Residents unable to attend Reynoldsburg City Council meetings could soon be able to listen to recordings of the sessions, in addition to reading minutes on the city website.

Reynoldsburg City Council is expected to adopt emergency legislation June 11 to approve a contract with Sound Communications for a complete update of the sound system in council chambers at a cost of $46,418.95.

Council heard the first reading of the ordinance May 29.

"A large chunk of the sound system is original to the building, although there have been pieces added to the original system," Clerk of Council April Beggerow said. "I am hoping the recordings will be clear so that I can properly transcribe them for the minutes."

Most pieces of the city sound system date back to the 1990s, she said.

Because the council room microphones have not been working properly at times, it has been necessary for Beggerow to write "inaudible" into the transcribed minutes when someone's comments cannot be heard.

"The Sunshine laws do not require verbatim descriptions of comments, but the City Council members prefer a verbatim description of the meetings," she said.

She said the four microphones farthest from the control panel either don't work at all or don't work well enough for recordings and on May 15, the floor microphones also began to fail.

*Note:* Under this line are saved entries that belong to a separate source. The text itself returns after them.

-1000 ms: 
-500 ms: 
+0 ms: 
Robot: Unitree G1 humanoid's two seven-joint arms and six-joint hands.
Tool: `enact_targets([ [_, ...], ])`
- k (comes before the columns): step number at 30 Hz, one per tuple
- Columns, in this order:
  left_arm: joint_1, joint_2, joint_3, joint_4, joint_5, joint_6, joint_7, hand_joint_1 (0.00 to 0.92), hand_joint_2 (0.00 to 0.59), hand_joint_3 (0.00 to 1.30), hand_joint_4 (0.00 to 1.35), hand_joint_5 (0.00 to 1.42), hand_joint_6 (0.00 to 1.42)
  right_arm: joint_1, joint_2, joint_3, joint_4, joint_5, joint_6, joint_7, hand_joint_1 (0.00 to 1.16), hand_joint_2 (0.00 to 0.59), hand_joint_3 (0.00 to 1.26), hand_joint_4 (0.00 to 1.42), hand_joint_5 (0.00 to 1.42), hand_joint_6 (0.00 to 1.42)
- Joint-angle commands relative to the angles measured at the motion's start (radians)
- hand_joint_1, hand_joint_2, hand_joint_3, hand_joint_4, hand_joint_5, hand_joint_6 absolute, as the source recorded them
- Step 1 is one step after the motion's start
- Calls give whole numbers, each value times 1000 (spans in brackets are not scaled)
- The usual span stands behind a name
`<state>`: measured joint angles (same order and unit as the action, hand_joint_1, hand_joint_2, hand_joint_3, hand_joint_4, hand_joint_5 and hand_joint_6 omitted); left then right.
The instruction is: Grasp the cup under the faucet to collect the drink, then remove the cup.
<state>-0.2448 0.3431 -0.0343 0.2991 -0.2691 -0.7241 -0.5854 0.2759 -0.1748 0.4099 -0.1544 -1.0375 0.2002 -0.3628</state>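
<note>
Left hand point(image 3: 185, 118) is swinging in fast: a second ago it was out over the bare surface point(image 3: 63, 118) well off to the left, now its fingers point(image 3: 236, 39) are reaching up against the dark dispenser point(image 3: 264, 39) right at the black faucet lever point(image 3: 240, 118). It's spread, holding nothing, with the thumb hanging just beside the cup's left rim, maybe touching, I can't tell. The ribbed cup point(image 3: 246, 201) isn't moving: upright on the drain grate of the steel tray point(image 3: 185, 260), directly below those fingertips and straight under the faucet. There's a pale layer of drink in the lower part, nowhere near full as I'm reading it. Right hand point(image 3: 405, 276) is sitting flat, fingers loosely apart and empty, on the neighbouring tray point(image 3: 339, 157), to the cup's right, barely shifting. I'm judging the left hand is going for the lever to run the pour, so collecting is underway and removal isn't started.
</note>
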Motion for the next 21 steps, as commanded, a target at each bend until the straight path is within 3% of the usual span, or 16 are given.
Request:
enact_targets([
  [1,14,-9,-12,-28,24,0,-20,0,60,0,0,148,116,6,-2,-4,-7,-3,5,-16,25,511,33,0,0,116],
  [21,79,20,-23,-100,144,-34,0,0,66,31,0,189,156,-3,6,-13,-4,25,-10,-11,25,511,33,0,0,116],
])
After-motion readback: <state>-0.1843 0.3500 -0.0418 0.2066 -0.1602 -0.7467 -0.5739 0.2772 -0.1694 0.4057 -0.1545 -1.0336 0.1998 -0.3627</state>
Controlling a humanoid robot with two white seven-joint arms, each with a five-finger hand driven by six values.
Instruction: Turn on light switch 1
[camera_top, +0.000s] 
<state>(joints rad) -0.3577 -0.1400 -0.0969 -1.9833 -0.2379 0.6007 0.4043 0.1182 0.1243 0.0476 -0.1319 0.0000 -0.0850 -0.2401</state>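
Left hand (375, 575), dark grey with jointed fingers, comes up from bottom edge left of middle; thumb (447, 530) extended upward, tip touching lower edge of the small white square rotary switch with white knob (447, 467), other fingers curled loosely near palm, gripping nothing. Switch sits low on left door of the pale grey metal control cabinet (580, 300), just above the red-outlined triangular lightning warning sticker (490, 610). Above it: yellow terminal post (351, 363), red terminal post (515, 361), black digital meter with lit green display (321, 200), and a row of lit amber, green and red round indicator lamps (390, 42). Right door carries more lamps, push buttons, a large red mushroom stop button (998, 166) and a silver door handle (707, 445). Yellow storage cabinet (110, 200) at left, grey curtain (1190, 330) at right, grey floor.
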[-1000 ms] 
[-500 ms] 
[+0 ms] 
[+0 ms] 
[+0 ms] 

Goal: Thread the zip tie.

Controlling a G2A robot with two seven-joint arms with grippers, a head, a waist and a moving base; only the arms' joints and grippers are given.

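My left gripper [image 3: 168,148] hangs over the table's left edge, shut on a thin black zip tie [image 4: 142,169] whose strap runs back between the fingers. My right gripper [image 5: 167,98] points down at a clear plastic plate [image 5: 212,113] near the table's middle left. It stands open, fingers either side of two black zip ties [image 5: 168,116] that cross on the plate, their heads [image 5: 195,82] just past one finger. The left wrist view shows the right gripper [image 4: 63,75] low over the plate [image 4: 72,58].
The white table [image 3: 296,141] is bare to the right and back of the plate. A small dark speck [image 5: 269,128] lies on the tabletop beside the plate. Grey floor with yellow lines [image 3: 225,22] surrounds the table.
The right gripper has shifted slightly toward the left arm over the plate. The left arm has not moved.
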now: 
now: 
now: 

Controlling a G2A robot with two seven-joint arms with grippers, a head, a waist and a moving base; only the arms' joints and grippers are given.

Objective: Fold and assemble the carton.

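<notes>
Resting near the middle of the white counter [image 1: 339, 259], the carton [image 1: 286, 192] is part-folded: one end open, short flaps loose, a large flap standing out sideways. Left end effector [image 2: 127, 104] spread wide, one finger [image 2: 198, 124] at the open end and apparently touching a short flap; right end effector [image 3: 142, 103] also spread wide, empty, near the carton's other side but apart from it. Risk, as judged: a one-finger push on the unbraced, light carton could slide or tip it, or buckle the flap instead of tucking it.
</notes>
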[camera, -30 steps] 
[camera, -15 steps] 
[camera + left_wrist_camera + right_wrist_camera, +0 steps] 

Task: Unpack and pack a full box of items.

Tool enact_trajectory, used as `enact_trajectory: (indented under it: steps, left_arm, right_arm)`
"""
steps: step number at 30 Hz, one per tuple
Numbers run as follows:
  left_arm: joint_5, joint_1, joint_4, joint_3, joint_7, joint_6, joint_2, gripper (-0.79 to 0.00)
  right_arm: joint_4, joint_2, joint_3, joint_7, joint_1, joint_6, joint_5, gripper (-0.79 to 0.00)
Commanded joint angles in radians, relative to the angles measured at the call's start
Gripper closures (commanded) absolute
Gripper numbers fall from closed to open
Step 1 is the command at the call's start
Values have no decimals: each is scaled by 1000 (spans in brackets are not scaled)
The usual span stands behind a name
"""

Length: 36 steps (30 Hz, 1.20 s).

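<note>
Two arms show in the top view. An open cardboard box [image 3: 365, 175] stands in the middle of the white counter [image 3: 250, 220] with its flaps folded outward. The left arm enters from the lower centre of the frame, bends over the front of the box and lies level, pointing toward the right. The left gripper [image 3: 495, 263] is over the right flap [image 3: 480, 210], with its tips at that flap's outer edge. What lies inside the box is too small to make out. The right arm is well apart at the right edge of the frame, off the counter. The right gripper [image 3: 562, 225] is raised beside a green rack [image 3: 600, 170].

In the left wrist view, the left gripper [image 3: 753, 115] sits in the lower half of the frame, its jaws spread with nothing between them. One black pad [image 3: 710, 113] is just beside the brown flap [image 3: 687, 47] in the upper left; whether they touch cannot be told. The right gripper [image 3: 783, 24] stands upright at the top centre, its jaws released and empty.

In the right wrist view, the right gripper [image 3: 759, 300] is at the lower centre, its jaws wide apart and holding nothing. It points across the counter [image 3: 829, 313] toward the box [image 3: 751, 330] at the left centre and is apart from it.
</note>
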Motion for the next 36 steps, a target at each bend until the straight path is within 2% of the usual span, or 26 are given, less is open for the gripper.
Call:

"The recording playbacks were nearly inaudible," she said.

The sound system update would allow Beggerow to post a podcast or recording of each council meeting, which could be available on the city website for up to two weeks.

"I had a sound cloud account where I was posting the recordings, but the recent recordings have been so bad that I didn't post them," she said "People sounded like they were under water."

According to the proposed contract, Sound Communications will rebuild the sound system, including the head unit located in the council records room, including new wiring, new control panels and microphones.

The company will also install hearing-assistance devices for hearing-impaired audience members and new computer/recording hardware and software.

Councilman Marshall Spalding said a new sound system is sorely needed.

"We need an update not only for City Council meetings, but also for the school board, since they use our building," he said. "There are so many new mechanisms to communication now, and people really do want to know what is going on."

He said many citizens are not able to attend City Council or school board meetings because of their schedules.

"This update is really for the citizens of the city," Spalding said. "There is no one that sits on the council that would not support this."

Beggerow said the city did receive another bid for the work, but it was for $20,000 for a partial rebuild of the system. She said it included only the replacement of the head unit, wiring and a new control panel, with no upgrades to the microphones or recording software.